- _TASK DIRECTIONS_: Keep the wording of every entry exactly as it is while leaving the pictures out of your copy.

**** GIVEN RECORDS ****

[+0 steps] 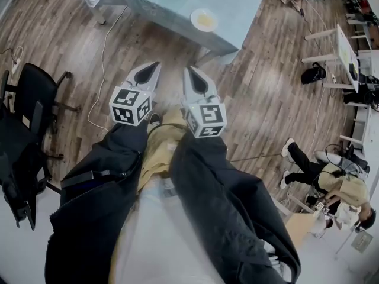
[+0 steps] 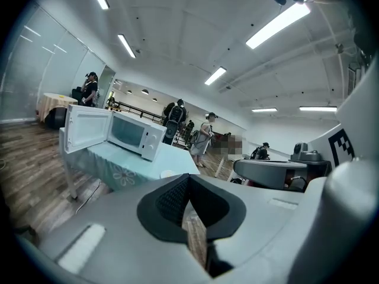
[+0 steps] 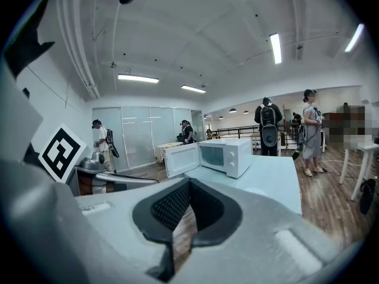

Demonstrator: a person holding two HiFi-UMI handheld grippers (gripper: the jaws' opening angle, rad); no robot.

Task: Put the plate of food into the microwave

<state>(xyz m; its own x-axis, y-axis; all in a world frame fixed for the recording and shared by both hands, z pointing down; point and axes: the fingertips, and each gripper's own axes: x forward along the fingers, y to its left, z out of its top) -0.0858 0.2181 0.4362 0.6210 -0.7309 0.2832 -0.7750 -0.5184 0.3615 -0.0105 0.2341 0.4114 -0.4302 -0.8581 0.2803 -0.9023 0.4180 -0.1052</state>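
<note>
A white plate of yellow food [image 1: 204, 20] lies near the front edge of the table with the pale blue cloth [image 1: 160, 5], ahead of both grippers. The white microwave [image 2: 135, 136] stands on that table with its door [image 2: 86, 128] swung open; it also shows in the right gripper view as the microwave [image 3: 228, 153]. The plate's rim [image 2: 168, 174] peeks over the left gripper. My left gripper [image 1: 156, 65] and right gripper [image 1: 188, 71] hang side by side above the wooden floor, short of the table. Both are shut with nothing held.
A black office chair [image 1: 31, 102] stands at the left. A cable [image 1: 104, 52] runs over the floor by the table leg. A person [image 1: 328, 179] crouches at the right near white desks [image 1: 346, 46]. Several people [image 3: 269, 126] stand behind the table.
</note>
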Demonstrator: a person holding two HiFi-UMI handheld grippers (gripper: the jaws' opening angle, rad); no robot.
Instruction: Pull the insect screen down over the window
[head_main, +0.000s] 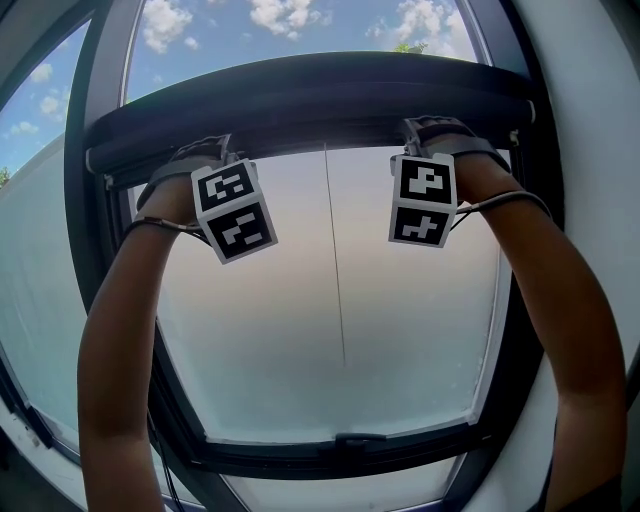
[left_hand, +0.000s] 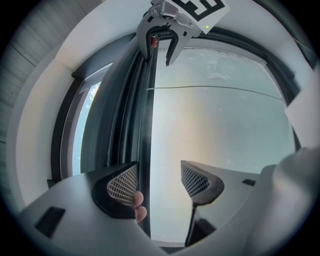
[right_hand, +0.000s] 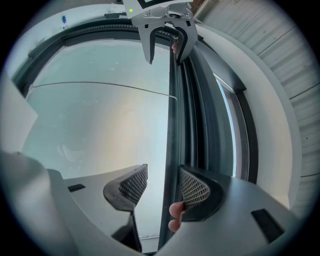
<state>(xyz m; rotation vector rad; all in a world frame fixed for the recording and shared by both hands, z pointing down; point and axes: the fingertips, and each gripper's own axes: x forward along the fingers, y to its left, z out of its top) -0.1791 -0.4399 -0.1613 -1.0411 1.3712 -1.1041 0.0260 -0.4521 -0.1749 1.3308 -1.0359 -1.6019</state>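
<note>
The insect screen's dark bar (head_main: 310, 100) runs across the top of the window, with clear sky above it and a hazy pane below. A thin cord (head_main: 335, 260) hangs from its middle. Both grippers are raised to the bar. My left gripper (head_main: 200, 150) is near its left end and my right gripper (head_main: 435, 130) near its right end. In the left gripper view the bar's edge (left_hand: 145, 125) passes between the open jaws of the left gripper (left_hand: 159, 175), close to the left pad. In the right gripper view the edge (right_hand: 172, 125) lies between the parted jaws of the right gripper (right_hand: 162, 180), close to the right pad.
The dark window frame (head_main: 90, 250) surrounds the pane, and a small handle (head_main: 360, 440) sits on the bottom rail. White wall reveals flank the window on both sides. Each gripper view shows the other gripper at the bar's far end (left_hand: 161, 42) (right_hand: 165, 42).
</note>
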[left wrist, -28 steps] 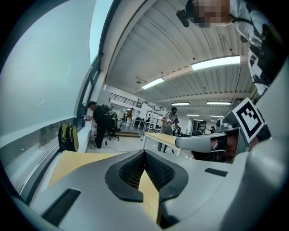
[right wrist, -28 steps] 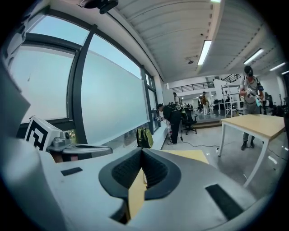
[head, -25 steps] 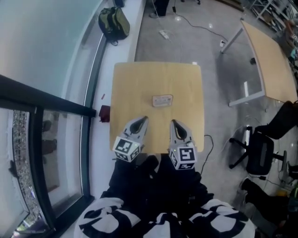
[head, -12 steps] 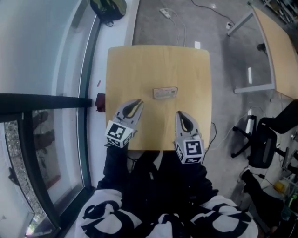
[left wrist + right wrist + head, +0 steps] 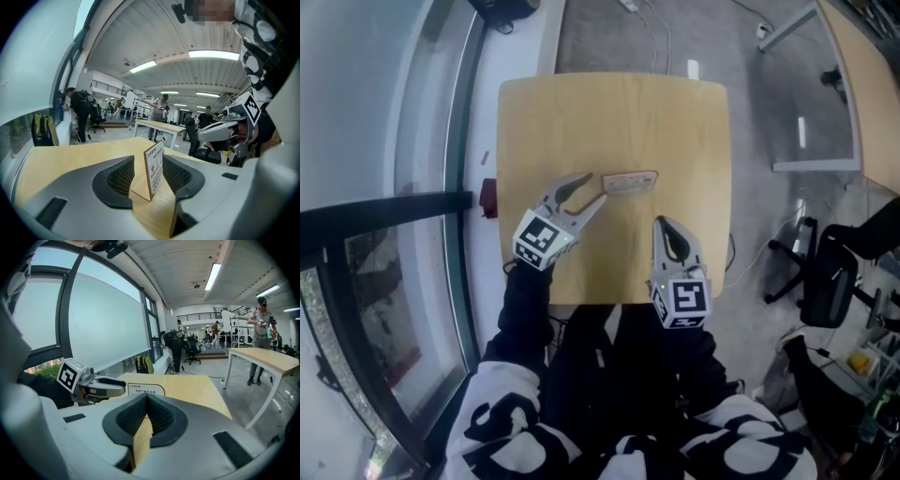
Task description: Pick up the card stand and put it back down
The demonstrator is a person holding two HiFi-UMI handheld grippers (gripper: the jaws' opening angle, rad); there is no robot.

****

- _TASK RESULT_:
[+0 steps] 
[+0 steps] 
[+0 steps] 

Demonstrator: a person holding two HiFi-UMI handheld grippers (gripper: the jaws' opening angle, rad); no robot.

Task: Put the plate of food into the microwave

<state>(xyz m; its own x-axis, y-axis; all in a world frame fixed for the recording and shared by both hands, z pointing down; point and axes: the fingertips, and each gripper's own axes: x forward along the fingers, y to its left, z out of its top) -0.0858 0.2181 0.4362 0.6210 -0.7309 0.2832 -0.7750 -0.5184 0.3615 -0.0105 0.2341 0.4114 -0.4302 -0.8581 0.2803 -0.9023 0.4180 -0.1052</state>
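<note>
A white plate of yellow food [image 1: 204, 20] lies near the front edge of the table with the pale blue cloth [image 1: 160, 5], ahead of both grippers. The white microwave [image 2: 135, 136] stands on that table with its door [image 2: 86, 128] swung open; it also shows in the right gripper view as the microwave [image 3: 228, 153]. The plate's rim [image 2: 168, 174] peeks over the left gripper. My left gripper [image 1: 156, 65] and right gripper [image 1: 188, 71] hang side by side above the wooden floor, short of the table. Both are shut with nothing held.
A black office chair [image 1: 31, 102] stands at the left. A cable [image 1: 104, 52] runs over the floor by the table leg. A person [image 1: 328, 179] crouches at the right near white desks [image 1: 346, 46]. Several people [image 3: 269, 126] stand behind the table.
</note>
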Demonstrator: a person holding two HiFi-UMI handheld grippers (gripper: the jaws' opening angle, rad); no robot.
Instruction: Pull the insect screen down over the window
[head_main, +0.000s] 
[left_hand, +0.000s] 
[right_hand, +0.000s] 
<state>(xyz m; rotation vector rad; all in a world frame fixed for the recording and shared by both hands, z pointing down; point and axes: the fingertips, and each gripper's own axes: x forward along the fingers, y to its left, z out of its top) -0.1791 -0.4399 -0.1613 -1.0411 1.3712 -1.1041 0.0260 -0.4521 -0.1749 1.3308 -1.0359 -1.6019</state>
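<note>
The insect screen's dark bar (head_main: 310, 100) runs across the top of the window, with clear sky above it and a hazy pane below. A thin cord (head_main: 335, 260) hangs from its middle. Both grippers are raised to the bar. My left gripper (head_main: 200, 150) is near its left end and my right gripper (head_main: 435, 130) near its right end. In the left gripper view the bar's edge (left_hand: 145, 125) passes between the open jaws of the left gripper (left_hand: 159, 175), close to the left pad. In the right gripper view the edge (right_hand: 172, 125) lies between the parted jaws of the right gripper (right_hand: 162, 180), close to the right pad.
The dark window frame (head_main: 90, 250) surrounds the pane, and a small handle (head_main: 360, 440) sits on the bottom rail. White wall reveals flank the window on both sides. Each gripper view shows the other gripper at the bar's far end (left_hand: 161, 42) (right_hand: 165, 42).
</note>
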[left wrist, -28 steps] 
[right wrist, -28 steps] 
[head, -25 steps] 
[head, -12 steps] 
[left wrist + right wrist + head, +0 steps] 
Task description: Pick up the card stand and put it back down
The demonstrator is a person holding two HiFi-UMI handheld grippers (gripper: the jaws' opening angle, rad); there is no robot.

The response to this exercise is complete.